Actuellement, tous les professionnels s’accordent à dire que les taux des prêts immobiliers ne devraient pas remonter, en tous cas pas durant le premier semestre 2021, en fonction de l’évolution de l’épidémie de Covid-19. Il faut dire que la BCE a affiché clairement ses ambitions : soutenir l’économie en proposant une politique accommodante pour favoriser l’accès au crédit à l’habitat.

Des conditions plus strictes sont-elles à prévoir ?

Reste que pour certains profils d’emprunteurs, accéder au crédit immobilier pourrait être plus compliqué dans les prochains mois. Les banques sont, en effet, plus attentives à la part d’apport personnel que les demandeurs sont capables de débloquer. En outre, disposer d’une épargne de 10 à 20 % du projet permet d’obtenir un taux plus attractif. Et les banques de privilégier également les profils en CDI ayant peu, voire pas de dette, en cours ainsi qu’un faible taux d’endettement.

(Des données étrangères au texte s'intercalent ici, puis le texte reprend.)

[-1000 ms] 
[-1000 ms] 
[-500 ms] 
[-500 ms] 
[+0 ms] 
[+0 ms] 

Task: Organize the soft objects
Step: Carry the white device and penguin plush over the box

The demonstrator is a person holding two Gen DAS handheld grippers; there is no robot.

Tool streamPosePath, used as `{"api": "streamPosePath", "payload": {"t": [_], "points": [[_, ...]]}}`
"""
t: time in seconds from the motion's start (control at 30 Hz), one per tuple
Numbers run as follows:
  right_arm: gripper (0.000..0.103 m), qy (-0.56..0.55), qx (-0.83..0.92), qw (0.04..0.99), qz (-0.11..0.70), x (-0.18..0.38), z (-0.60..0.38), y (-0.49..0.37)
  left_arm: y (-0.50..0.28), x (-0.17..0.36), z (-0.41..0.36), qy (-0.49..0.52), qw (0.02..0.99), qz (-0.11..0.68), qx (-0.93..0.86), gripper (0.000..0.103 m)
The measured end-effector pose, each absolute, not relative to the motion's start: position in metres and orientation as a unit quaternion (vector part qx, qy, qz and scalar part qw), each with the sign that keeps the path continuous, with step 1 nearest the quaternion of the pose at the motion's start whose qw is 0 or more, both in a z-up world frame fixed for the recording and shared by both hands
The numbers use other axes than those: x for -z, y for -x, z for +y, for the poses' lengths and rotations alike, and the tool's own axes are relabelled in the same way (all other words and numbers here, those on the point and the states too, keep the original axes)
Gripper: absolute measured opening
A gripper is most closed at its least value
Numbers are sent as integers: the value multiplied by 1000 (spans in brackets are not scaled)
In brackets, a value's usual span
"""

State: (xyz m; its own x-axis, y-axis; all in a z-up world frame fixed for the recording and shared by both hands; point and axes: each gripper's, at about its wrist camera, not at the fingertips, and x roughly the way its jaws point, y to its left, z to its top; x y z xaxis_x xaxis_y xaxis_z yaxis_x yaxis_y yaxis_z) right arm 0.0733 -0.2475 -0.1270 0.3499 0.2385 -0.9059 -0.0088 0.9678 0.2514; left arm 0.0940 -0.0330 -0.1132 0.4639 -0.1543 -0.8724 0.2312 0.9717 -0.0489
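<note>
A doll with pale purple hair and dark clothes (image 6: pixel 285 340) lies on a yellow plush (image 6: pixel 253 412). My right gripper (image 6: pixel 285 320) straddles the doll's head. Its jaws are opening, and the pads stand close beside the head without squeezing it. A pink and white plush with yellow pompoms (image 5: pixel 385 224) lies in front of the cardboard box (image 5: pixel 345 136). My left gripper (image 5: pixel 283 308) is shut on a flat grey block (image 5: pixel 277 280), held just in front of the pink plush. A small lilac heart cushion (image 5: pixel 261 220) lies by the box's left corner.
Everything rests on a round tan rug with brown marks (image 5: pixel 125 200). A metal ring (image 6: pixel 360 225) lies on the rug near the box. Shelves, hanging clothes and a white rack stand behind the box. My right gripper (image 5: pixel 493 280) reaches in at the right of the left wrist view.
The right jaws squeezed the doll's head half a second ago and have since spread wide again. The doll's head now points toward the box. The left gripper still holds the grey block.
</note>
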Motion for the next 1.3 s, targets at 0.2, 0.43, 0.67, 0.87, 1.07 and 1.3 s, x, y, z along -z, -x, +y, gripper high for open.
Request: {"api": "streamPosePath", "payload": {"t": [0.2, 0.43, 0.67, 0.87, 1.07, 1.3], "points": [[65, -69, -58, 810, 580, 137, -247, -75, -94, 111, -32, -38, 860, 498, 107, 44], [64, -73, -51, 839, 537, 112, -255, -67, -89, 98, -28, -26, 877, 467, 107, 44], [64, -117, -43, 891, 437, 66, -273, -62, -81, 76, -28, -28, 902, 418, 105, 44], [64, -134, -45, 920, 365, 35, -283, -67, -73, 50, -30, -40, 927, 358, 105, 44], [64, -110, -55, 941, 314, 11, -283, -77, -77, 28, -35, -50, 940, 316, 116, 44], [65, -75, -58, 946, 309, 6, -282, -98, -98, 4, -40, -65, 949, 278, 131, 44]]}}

À l’inverse, les demandeurs d’emploi, salariés au chômage partiel, travailleurs de secteurs en difficulté (tourisme, hôtellerie, restauration) et même certains chefs d’entreprises, pourraient rencontrer davantage de difficultés.

Les taux d’intérêt vont-ils augmenter ?

Si les taux d’intérêt sont au plus bas en ce début d’année, qu’en sera-t-il dans quelques mois ? La situation pourrait, en effet, évoluer au rythme de la pandémie et de la mise en place d’un éventuel troisième confinement en France. Autre inconnue, l’impact des nouvelles recommandations du HCSF (Haut Conseil de Stabilité Financière). Pour rappel, le gendarme du crédit a assoupli, en décembre dernier, les bonnes pratiques en matière d’accès au crédit à l’habitat : les banques peuvent désormais prêter sur 27 ans (contre 25 auparavant) et avec un taux d’endettement de 35 % (contre 33 %). Ces recommandations devraient devenir des obligations légales dès l’été prochain ce qui pourrait impacter les taux d’intérêt et les politiques bancaires.

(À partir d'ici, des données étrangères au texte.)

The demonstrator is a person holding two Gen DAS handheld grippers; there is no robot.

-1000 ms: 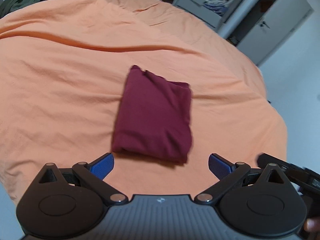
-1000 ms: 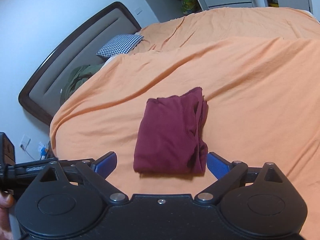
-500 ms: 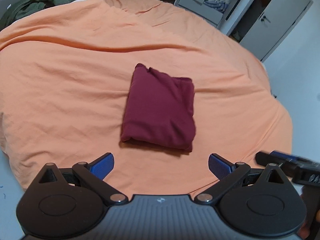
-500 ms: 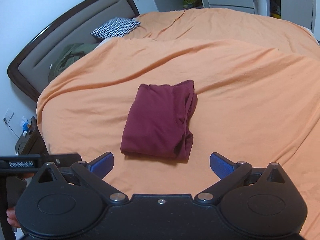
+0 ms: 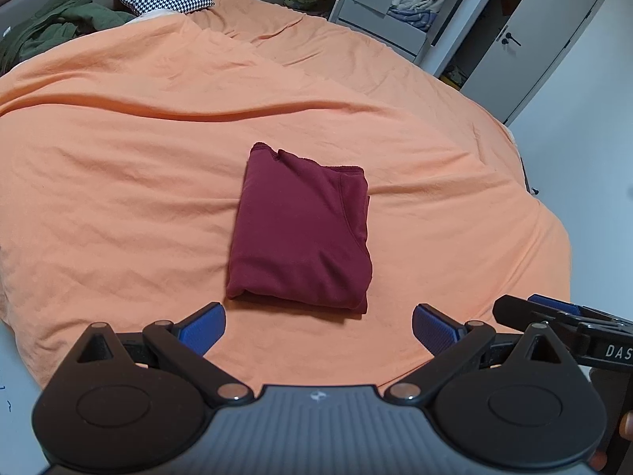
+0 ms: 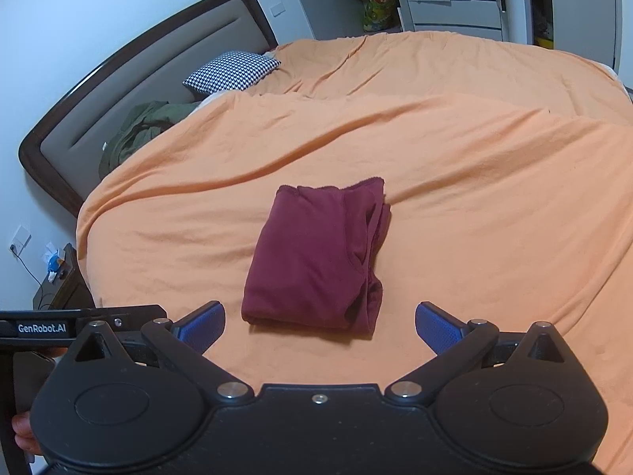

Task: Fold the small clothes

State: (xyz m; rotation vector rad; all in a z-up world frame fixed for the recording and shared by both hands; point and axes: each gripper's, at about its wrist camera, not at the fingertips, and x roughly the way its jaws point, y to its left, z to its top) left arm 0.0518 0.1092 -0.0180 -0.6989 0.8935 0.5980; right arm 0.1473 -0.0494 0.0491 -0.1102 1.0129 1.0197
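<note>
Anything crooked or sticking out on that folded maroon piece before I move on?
Mostly neat. The maroon garment lies folded on the orange bedspread, but its right-side layers are uneven and bunched. Both grippers are open and clear.

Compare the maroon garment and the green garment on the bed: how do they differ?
The maroon garment is folded into a flat rectangle; the green garment is a crumpled heap. The maroon garment lies mid-bed in front of both open grippers; the green garment lies by the headboard, near the checked pillow. Neither is being held.
</note>
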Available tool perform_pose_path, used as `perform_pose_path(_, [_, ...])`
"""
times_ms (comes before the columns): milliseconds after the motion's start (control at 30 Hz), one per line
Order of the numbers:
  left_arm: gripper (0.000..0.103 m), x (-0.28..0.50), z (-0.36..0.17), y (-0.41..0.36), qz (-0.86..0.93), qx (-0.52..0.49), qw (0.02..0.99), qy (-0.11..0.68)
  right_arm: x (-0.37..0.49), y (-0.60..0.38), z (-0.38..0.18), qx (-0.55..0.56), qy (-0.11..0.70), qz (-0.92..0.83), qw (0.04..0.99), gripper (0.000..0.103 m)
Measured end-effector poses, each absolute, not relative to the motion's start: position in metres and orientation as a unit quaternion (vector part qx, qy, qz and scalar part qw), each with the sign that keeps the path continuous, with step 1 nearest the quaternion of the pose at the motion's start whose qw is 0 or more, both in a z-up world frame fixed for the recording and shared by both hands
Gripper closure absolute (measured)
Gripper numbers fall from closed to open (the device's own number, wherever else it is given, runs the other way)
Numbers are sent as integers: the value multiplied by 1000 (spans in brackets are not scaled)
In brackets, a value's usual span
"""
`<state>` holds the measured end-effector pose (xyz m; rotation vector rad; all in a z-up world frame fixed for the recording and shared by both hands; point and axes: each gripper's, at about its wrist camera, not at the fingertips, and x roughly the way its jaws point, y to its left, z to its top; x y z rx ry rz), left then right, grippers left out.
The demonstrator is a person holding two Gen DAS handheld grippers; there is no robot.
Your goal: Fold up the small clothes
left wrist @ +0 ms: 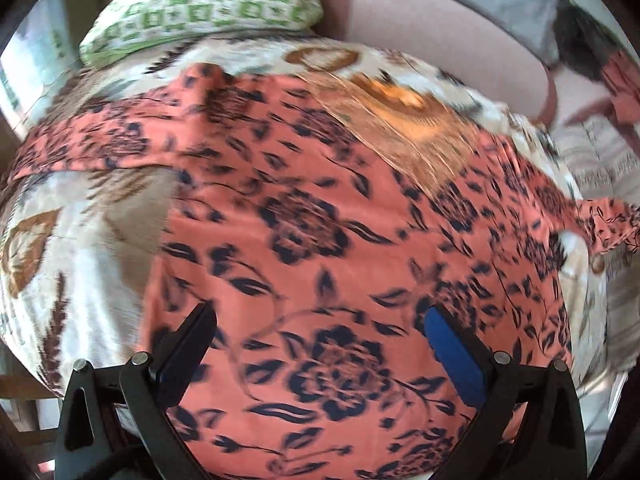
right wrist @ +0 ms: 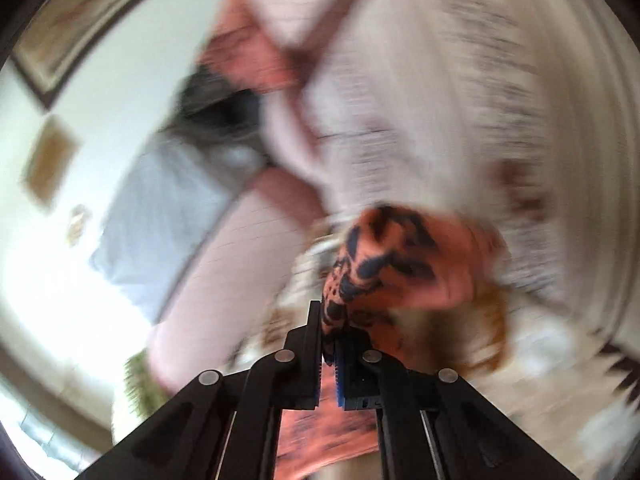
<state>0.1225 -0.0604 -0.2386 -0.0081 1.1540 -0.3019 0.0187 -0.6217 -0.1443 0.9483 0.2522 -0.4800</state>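
Bedspread (left wrist: 80, 240): leaf-printed, under orange floral garment (left wrist: 304, 220).
Left gripper (left wrist: 320, 332): spread wide above garment.
Right gripper (right wrist: 330, 328): pinching garment's edge.

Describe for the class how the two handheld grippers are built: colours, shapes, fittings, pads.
The left gripper has two matt black, angular plastic fingers, hinged on black link bars with round silver pins; a bright blue pad lines one finger's inner face. The right gripper is built alike: black fingers, silver pivot pins, and a blue ridged pad on an inner face. No sleeve or cable shows clearly.
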Motion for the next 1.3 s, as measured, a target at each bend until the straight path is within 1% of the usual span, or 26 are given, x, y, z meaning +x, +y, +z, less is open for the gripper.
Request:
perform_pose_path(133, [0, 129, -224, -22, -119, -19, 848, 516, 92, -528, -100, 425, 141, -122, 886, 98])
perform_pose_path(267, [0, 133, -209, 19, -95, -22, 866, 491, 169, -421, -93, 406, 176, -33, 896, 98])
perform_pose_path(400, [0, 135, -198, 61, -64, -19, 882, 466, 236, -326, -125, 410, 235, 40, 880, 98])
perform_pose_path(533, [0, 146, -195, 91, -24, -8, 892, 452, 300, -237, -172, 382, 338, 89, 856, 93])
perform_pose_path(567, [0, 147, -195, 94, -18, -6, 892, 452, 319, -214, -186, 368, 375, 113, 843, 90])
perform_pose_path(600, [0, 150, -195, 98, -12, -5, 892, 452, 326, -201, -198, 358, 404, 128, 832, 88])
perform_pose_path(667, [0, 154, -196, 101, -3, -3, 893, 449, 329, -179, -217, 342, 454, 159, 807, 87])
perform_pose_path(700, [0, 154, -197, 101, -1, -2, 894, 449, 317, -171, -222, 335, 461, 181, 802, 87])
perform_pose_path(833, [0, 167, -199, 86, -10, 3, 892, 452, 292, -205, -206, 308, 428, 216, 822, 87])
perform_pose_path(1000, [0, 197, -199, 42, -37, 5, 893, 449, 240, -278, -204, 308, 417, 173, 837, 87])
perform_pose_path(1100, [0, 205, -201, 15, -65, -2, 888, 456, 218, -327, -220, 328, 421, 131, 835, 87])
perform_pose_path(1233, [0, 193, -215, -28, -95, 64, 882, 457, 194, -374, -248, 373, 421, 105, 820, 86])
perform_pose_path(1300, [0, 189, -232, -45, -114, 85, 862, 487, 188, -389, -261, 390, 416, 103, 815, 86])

Autre facteur déterminant, celui de la hausse du chômage qui devrait atteindre 10 à 11 % cette année selon les spécialistes. Si la hausse se confirme, les banques pourraient être obligées de durcir leurs conditions d’octroi et d’appliquer de nouvelles primes de risque, ce qui pourrait contribuer à augmenter le coût du crédit immobilier pour certains profils.